To date, more than 90 different disease-causing mutations have been reported (http://www.hgmd.org). Nonsense and frameshift mutations are common types of mutations resulting truncate the LAMP2 protein. TheLAMP2p.Thr231Ilefs*11 variant is a novel frameshift mutation located on topological domain. This variant is not present in 1000Genomes browser (http://browser.1000genomes.org/), NHLBI ESP Exome Variant Server (http://evs.gs.washington.edu/EVS/) and genome Aggregation Database (gnomAD; http://gnomad.broadinstitute.org/). This variant is classified as pathogenic according to the guideline of the American College of Medical Genetics Laboratory Practice Committee Working Group [16].

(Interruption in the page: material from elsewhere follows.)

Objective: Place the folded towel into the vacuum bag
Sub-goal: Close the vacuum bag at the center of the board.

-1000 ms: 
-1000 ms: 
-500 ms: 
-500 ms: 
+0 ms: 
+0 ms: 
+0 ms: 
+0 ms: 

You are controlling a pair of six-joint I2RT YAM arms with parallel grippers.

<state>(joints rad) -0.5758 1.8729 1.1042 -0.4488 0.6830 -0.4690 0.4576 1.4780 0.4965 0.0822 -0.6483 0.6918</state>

In conclusion, we report a novel mutation inLAMP2 gene and our study indicates that target NGS provides a rapid and highly sensitive screening method for the inherited cardiomyopathy.

Figures
Fig. 1.

(A) Hypertrophy of septum (arrows) and posterior wall of left ventricle (arrowheads) by subcostal four chamber view by echocardiography. (B) Thickened septum and posterior wall of left ventricle with normal systolic function.


Fig. 2.

Pedigree of the patient and the partial DNA sequence of LAMP2 gene of patient and his mother; novel hemizygous c.692del variant (p.Thr231Ilefx*11) in exon 5 of the LAMP2 gene.


TABLES

Congenital cardiomyopathy gene list included in current panel

Etiology Gene symbol Description
Hypercardiotrophic sacromere proteins MYH7 β-Myosin heavy chain
MYBPC3 Cardiac myosin-binding protein C
TNNT2 Cardiac troponin T
TNNI3 Cardiac troponin I
TPM1 α-Tropomyosin
MYL2 Regulatory myosin light chain
MYL3 Essential myosin light chain
ACTC1 α-Cardiac actin
ACTN2 α-Actinin 2
MYH6 Myozenin-2
TCAP Telethonin
TNNC1 Troponin C, slow skeletal and cardiac muscles
PLN Cardiac phospholamban
MYOZ2 Myozenin-2
NEXN Nexilin

Inherited left ventricular hypertrophy CSRP3 Muscle LIM protein
PRKAG2 AMP-activated protein kinase mutation, WPW syndrome
LAMP2 Danon disease

Multiple congenital anomaly syndrome PTPN11 Noonan syndrome, LEOPARD syndrome
H19 Beckwith-Wiedemann syndrome
KCNQ1 Beckwith-Wiedemann syndrome
CDKN1C Beckwith-Wiedemann syndrome
HRAS Costello syndrome
CREBBP Rubinstein-Taybi syndrome
BRAF Cardiofaciocutaneous syndrome

Inborn errors of metabolism GAA Pompe disease
IDUA Hurler syndrome (mucopolysaccharidosis type I)
IDUA Scheie syndrome
GLA Fabry disease
MAN2B1 Mannosidosis
MUT Methylmalonic aciduria

Mitochondrial disorders NDUFS4 Leigh syndrome, complex I deficiency
NDUFA2 Leigh syndrome, complex I deficiency
NDUFS3 Leigh syndrome, complex I deficiency
NDUFS7 Leigh syndrome, complex I deficiency
NDUFA2 Leigh syndrome, complex I deficiency
ACADVL Very long chain acyl-coenzyme A dehydrogenase deficiency
HADHA Long chain 3-hydroxyacyl-coenzyme A dehydrogenase deficiency

Neuromuscular disorders FXN Friedreich ataxia
DMPK Myotonic dystrophy
RYR1 Minicore (multicore) myopathy

LIM, lin-11, islet-1, mec-3; AMP, adenosine monophosphate; WPW, Wolff-Parkinson-White; LEOPARD, lentigines, electrocardiographic conduction defects, ocular hypertelorism, pulmonary stenosis, abnormalities of genitalia, retardation of growth, and deafness.